EXERCISE DESCRIPTION: Which lines run from the one containing "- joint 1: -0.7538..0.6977" to the end of the entries? Copy them exactly, both ends included, and give nothing else.
-- INFORMATION SHOWN follows --
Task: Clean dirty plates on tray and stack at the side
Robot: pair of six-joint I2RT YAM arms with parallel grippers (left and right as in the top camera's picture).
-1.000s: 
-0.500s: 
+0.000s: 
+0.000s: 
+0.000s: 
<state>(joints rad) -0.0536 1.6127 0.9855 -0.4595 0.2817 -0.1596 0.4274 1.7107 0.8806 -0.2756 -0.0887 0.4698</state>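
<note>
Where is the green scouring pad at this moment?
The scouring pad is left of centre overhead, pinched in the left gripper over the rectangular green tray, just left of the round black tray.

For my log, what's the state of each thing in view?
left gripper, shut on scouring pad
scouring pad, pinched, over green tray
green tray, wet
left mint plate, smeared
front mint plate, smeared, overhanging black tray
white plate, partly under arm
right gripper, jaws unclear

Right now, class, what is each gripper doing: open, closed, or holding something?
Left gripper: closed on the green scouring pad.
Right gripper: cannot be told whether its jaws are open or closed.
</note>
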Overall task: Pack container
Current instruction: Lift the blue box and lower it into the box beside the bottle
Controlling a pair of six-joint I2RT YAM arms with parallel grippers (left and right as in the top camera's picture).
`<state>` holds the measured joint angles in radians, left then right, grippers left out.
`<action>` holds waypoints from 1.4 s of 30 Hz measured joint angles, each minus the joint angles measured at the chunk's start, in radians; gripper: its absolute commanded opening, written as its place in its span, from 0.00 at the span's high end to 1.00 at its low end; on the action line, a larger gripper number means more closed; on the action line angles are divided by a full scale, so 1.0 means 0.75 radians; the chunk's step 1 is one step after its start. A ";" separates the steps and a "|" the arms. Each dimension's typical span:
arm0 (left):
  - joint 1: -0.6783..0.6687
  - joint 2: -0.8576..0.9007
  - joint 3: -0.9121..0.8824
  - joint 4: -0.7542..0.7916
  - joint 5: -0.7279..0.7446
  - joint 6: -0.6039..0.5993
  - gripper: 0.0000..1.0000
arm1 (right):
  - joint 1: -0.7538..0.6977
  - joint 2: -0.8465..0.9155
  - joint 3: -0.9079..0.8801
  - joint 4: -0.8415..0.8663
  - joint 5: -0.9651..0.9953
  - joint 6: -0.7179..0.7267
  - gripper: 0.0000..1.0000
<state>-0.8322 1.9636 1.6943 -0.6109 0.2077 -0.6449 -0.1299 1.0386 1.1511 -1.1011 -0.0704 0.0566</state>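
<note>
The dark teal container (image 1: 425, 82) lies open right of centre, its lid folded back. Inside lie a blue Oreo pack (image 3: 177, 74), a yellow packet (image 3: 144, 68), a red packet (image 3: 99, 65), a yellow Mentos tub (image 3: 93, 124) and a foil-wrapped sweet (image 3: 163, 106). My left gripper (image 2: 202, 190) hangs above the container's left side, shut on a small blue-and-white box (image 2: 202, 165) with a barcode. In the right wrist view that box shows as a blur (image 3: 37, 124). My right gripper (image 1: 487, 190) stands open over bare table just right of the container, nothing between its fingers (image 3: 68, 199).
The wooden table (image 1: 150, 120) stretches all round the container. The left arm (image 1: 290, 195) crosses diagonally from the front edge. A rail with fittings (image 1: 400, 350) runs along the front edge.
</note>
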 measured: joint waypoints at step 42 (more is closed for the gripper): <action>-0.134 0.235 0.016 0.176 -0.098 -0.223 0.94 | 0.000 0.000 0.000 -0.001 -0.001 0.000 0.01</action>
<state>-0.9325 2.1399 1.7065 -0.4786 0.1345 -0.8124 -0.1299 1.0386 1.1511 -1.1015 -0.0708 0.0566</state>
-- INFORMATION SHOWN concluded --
THE ANSWER:
  - joint 1: -0.7538..0.6977
  - joint 2: -0.8465..0.9155
  - joint 3: -0.9079..0.8801
  - joint 4: -0.8415..0.8663
  - joint 5: -0.9651..0.9953
  - joint 6: -0.7179..0.7267
  - gripper: 0.0000..1.0000
<state>-0.8322 1.9636 1.6943 -0.6109 0.2077 -0.6449 -0.1299 1.0386 1.1511 -1.1011 -0.0704 0.0566</state>
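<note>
The dark teal container (image 1: 425, 82) lies open right of centre, its lid folded back. Inside lie a blue Oreo pack (image 3: 177, 74), a yellow packet (image 3: 144, 68), a red packet (image 3: 99, 65), a yellow Mentos tub (image 3: 93, 124) and a foil-wrapped sweet (image 3: 163, 106). My left gripper (image 2: 202, 190) hangs above the container's left side, shut on a small blue-and-white box (image 2: 202, 165) with a barcode. In the right wrist view that box shows as a blur (image 3: 37, 124). My right gripper (image 1: 487, 190) stands open over bare table just right of the container, nothing between its fingers (image 3: 68, 199).
The wooden table (image 1: 150, 120) stretches all round the container. The left arm (image 1: 290, 195) crosses diagonally from the front edge. A rail with fittings (image 1: 400, 350) runs along the front edge.
</note>
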 measured: joint waypoints at step 42 (more is closed for the gripper): <action>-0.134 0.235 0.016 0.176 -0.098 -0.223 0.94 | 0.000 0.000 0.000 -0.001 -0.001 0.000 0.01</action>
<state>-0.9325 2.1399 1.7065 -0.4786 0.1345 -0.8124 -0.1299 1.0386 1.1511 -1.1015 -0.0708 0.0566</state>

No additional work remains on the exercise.